The hostages later reported that their four captors showed both cruelty and gentleness. At times, they prayed and sang hymns with their pilgrims.

After a 26-hour stand-off, a gunfire battle erupted on the pavement outside the British High Commission in Maseru between the rebels and a South African commando, called in by Lesotho’s military council. Eyewitness accounts differed on who shot first.

When fire ceased, three hijackers and two hostages, one a girl of 16, were dead. Eleven men and nine women, including two nuns, were hurt and hospitalised. Mahanoe Makhetha, the 29-year-old organiser of the pilgrimage, lost both legs.

The papal motorcade had passed the scene only half an hour earlier.

When Pope John Paul heard of the tragedy he was dismayed. He immediately went to a chapel to pray, then asked to be taken to the Elizabeth II hospital, where the survivors were being treated. 

At the Mass the next day, the pope expressed his distress at the tragedy.

“I have come to southern Africa as a pilgrim of peace, carrying a message of reconciliation,” he said. “I am saddened to learn that others on their way to join me in this pilgrimage have been the victims of a hijack that caused such anguish and ended in bloodshed.”’

Pope John Paul eventually made it to South Africa, on a one-day trip in 1995, when he celebrated a Mass in Johannesburg to issue the exhortation of the first Synod of Africa.
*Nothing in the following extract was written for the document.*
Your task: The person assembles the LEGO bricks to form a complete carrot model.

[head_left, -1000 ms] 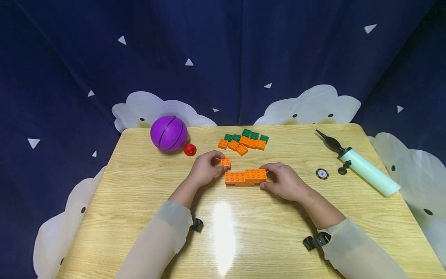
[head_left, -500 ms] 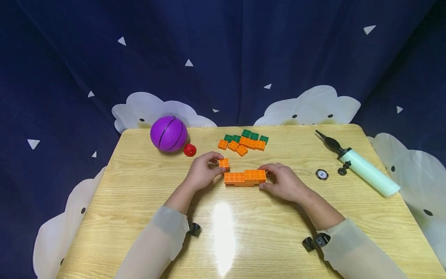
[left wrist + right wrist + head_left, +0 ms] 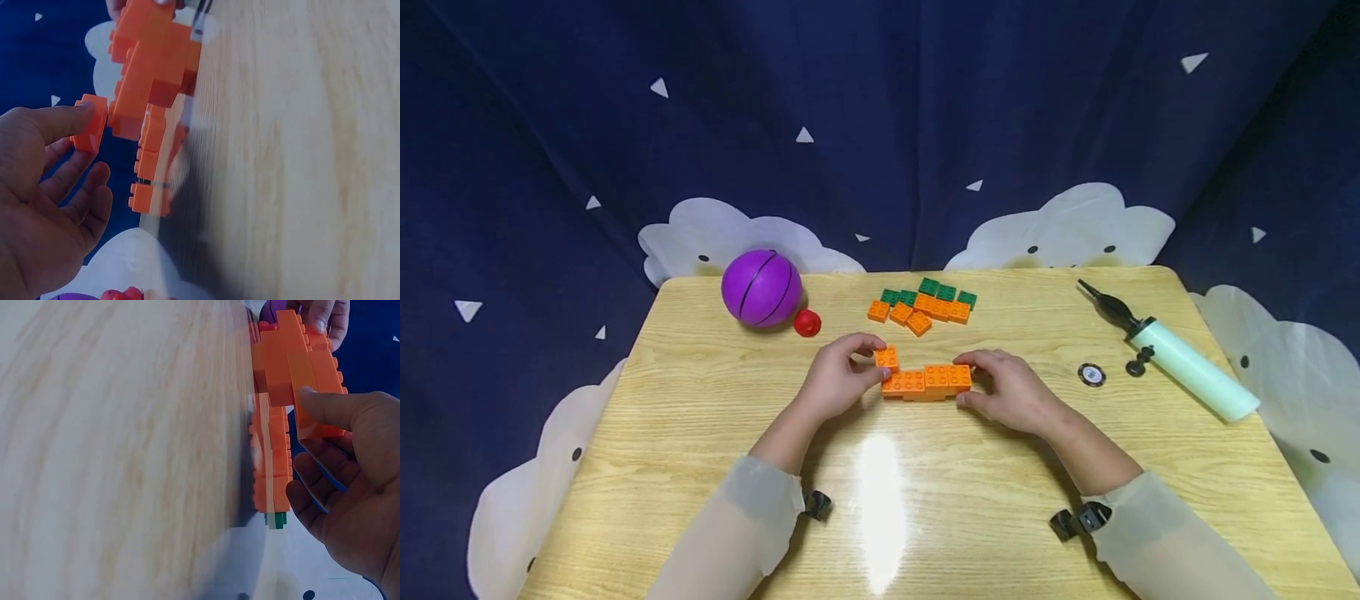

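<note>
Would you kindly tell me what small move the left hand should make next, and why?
I'd probably have the left hand lower the small orange brick and press it onto the left end of the joined orange bricks. It is pinched close to that end, where studs show uncovered, and the right hand grips the other end, which may steady them.

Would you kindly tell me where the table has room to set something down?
Bare: the wooden table left of the left hand, in front of the purple basketball; also between the sleeves. Crowded: around the orange brick assembly and behind it, among green bricks and other orange bricks.
</note>
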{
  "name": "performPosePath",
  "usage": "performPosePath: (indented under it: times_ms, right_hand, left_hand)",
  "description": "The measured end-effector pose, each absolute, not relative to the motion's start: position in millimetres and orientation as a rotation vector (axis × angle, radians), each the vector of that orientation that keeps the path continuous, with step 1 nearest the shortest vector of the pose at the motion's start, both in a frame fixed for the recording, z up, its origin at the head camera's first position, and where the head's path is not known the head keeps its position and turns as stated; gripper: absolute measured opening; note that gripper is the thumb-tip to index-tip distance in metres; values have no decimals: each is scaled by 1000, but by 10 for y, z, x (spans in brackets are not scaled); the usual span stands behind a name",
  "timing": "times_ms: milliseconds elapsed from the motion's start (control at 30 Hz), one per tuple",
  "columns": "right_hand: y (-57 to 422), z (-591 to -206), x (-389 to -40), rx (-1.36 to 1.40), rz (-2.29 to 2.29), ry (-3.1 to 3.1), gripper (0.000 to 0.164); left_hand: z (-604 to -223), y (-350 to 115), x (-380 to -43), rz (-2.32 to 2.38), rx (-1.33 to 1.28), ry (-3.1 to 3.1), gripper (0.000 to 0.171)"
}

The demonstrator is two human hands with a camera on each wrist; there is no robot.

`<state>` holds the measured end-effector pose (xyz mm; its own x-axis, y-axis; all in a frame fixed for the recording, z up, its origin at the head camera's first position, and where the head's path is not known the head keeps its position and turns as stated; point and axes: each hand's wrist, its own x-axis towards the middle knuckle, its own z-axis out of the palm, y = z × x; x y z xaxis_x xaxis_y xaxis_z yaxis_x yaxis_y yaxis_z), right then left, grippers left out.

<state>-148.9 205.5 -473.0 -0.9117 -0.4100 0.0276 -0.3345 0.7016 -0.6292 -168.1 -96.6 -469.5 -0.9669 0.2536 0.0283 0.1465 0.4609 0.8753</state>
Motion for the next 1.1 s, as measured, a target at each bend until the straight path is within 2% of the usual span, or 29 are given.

He never returned for a full visit.

And while Pik Botha was a gracious host who at virtually no notice organised safe passage for the Holy Father, the regime didn’t like the Catholic Church any better. 

Almost a month to the day after the pope set foot on South African soil, on October 12, security agents of the apartheid government bombed Khanya House, the Pretoria headquarters of the SACBC.

Pope John Paul II had not been wrong when he told reporters on his flight to Zimbabwe that apartheid represented “a racist vision of human inequality [which] cannot be continued”.